La frase chiave, all’origine di tutte le speculazioni future, è quella che il presidente bianconero Boniperti dice nella pancia dello stadio alle autorità belga che hanno deciso che far giocare la partita è più sicuro che far sfollare i tifosi rimasti nello stadio: se ci state chiedendo di giocare, noi giochiamo, ma la partita deve contare. I dirigenti del Liverpool sono d’accordo e l’UEFA accetta: del resto, se si deve fare della real politik, bisogna farlo fino in fondo.

1985 heysel juventus liverpool
Per questo alle 21:45, a quasi tre ore dall’assalto dei tifosi inglesi che ha portato alla morte di 39 persone, le squadre scendono in campo. La partita si fa proprio su quel terreno di gioco che alle 19 era pieno di tifosi, soprattutto della Juventus, che scappavano dal caos del settore Z, che di lì a poco sarebbe crollato. Pizzul e, grazie a lui, tutti gli spettatori a casa sanno già della reale dimensione della tragedia e della decisione di realpolitik non riescono a venirne a capo. Anche io, ma non ho la forza di andar via e spegnere il televisore.
Scorrono le immagini, Tacconi para, il primo tempo finisce; Boniek scappa e viene messo giù fuori area da Gillespie, ma per l’arbitro Daina è rigore. Boniek alza le braccia, Platini si presenta dal dischetto, spiazza Grobelaar ed esulta anche lui. A fine partita arriva la Coppa dei Campioni e la squadra va sotto la curva, quella “buona” dove gli organizzatori hanno piazzato la maggior parte dei tifosi italiani. Un fotogramma ritrae le Roi Michel senza maglia, mentre petardi e fuochi fanno da cornice alla gioia degli spalti. Basta, adesso non ce la faccio più. Sono ormai le undici e mezza, non c’è niente da festeggiare: questa coppa che doveva cancellare la delusione di Atene di due anni prima, questa coppa cercata con forza a costo di finire sesti in campionato, questa coppa non la sentirò mai mia.

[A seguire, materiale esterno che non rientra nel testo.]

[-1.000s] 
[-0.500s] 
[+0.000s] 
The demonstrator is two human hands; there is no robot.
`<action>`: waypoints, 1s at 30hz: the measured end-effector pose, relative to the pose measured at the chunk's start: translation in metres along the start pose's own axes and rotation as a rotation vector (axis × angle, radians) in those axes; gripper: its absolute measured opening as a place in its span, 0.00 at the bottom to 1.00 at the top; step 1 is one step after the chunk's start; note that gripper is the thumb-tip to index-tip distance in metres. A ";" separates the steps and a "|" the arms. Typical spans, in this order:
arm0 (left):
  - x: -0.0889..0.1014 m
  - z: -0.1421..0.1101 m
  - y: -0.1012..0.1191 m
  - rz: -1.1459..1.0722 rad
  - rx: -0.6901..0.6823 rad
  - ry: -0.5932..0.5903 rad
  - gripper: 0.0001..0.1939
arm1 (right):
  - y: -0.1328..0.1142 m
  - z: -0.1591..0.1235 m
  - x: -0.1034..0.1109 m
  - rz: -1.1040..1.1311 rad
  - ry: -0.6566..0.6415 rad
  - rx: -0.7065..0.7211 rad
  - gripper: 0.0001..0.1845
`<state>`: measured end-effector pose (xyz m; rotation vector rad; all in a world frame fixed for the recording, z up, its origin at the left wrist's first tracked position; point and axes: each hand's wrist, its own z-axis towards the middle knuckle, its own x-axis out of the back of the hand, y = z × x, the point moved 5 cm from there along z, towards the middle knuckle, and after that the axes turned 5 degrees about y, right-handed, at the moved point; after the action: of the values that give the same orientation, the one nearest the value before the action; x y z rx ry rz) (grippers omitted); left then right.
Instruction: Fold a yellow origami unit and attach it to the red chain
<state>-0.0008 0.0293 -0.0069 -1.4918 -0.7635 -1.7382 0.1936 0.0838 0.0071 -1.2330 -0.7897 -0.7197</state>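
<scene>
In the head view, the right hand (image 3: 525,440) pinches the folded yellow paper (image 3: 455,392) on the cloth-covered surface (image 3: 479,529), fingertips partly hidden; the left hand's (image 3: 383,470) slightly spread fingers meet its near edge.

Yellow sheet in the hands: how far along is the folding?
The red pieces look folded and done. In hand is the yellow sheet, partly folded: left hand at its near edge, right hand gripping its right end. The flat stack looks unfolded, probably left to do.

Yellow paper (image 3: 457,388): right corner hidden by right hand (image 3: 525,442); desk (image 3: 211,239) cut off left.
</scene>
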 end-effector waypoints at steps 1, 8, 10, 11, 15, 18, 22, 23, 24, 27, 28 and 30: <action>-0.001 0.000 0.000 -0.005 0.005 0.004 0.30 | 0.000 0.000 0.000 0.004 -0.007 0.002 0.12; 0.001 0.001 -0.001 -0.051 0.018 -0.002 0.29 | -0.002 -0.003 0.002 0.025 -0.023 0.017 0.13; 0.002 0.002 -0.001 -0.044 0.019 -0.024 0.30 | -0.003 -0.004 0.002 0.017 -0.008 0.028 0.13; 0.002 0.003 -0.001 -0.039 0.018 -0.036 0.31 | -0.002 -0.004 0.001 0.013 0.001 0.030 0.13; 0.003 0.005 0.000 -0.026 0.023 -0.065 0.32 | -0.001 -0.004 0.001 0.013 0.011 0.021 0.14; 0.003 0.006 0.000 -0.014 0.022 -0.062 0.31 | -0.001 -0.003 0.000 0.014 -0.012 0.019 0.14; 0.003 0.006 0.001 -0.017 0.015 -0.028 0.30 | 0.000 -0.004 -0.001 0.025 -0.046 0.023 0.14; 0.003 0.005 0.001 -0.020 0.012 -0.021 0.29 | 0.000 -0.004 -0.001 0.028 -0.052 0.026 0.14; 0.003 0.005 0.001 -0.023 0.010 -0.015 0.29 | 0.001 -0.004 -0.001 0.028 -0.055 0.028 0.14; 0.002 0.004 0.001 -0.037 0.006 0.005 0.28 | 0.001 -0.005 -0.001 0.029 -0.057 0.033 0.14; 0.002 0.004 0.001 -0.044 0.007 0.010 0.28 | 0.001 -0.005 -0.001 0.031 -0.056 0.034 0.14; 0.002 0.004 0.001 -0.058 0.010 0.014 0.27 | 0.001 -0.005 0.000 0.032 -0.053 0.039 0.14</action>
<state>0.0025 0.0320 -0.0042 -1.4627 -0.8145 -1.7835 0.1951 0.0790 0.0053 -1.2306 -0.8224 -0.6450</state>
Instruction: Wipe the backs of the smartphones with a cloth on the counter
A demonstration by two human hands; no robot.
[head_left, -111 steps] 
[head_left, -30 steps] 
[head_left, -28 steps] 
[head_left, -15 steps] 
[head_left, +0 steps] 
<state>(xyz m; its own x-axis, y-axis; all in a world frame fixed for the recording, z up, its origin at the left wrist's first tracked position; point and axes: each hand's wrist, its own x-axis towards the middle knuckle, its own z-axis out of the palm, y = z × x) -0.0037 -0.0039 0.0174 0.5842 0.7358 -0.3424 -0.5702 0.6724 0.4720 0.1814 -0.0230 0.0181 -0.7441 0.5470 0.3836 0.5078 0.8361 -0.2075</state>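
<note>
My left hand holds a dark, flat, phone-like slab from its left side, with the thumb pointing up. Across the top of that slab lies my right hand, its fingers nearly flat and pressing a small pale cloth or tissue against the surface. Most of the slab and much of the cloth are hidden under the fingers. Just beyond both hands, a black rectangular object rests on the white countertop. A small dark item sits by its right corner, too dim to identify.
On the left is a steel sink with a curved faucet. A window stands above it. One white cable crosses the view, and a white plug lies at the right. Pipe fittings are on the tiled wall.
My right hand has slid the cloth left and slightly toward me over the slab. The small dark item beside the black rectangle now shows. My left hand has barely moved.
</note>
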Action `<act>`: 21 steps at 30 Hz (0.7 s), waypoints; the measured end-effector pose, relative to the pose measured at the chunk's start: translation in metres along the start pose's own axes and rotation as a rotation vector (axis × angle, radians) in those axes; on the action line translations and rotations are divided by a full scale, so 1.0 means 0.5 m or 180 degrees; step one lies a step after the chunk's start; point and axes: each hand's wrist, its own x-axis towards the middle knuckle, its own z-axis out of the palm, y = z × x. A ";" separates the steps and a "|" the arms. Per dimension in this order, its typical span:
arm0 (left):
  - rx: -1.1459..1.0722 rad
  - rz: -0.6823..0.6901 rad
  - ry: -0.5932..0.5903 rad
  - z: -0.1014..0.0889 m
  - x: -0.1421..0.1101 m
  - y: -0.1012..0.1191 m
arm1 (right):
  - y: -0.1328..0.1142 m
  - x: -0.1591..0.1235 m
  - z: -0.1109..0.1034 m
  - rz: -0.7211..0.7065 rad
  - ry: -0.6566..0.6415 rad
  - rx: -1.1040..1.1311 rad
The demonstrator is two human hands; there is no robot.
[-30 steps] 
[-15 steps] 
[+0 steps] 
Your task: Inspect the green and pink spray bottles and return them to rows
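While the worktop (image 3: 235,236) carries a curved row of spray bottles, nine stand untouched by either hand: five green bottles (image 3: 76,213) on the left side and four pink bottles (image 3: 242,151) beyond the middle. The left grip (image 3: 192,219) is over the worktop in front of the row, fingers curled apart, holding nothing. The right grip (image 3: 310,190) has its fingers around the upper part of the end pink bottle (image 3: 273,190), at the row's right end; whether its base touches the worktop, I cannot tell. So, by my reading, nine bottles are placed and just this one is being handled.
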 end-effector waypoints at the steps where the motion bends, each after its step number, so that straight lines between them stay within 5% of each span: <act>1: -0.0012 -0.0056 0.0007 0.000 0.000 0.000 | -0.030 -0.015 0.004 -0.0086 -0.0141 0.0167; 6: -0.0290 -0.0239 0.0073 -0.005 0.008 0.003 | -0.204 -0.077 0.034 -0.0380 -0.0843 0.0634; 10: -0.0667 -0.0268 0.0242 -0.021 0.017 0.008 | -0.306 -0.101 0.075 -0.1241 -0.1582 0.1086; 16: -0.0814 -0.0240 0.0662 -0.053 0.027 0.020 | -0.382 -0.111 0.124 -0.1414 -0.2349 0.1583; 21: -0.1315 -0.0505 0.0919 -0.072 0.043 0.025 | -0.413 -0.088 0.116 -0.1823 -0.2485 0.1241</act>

Gioia, paura, dolore, rabbia, le controverse emozioni dipinte sui volti dei protagonisti di quella terribile notte le ritrovo ogni volta che rivedo quelle immagini. C’è però una cosa che quel 29 maggio 1985 mi colpì e non capivo perché. Accadde al terzo minuto del primo tempo, quando il difensore inglese Mark Lawrenson uscì dal campo rabbuiato in volto, quasi in lacrime. Pizzul non fornì spiegazioni per quella sostituzione anticipata e mio padre, vedendo la triste espressione sulla faccia di Lawrenson, pensò che l’inglese non ce l’aveva fatta a reggere l’impatto emotivo e non se la sentiva di giocare mentre intorno c’era l’odore di morte. Forse era la speranza di un attonito telespettatore che almeno uno dei ventidue attori chiamati a giocare non avesse avuto la forza di azzerare tutto e avesse rifiutato di calarsi nella parte. Solo qualche tempo fa ho scoperto che Lawrenson veniva da un infortunio alla spalla e al primo contatto aveva semplicemente intuito che non ce l’avrebbe fatta a continuare.
Allora ho capito che, rimanendo a guardare la TV nell’inutile attesa di un gesto che desse un senso diverso a ciò che stavo vedendo, avevo deciso anche io di calarmi nella parte che quell’assurdo spettacolo mi aveva assegnato. Ed è forse questo quello che non riesco davvero ad accettare.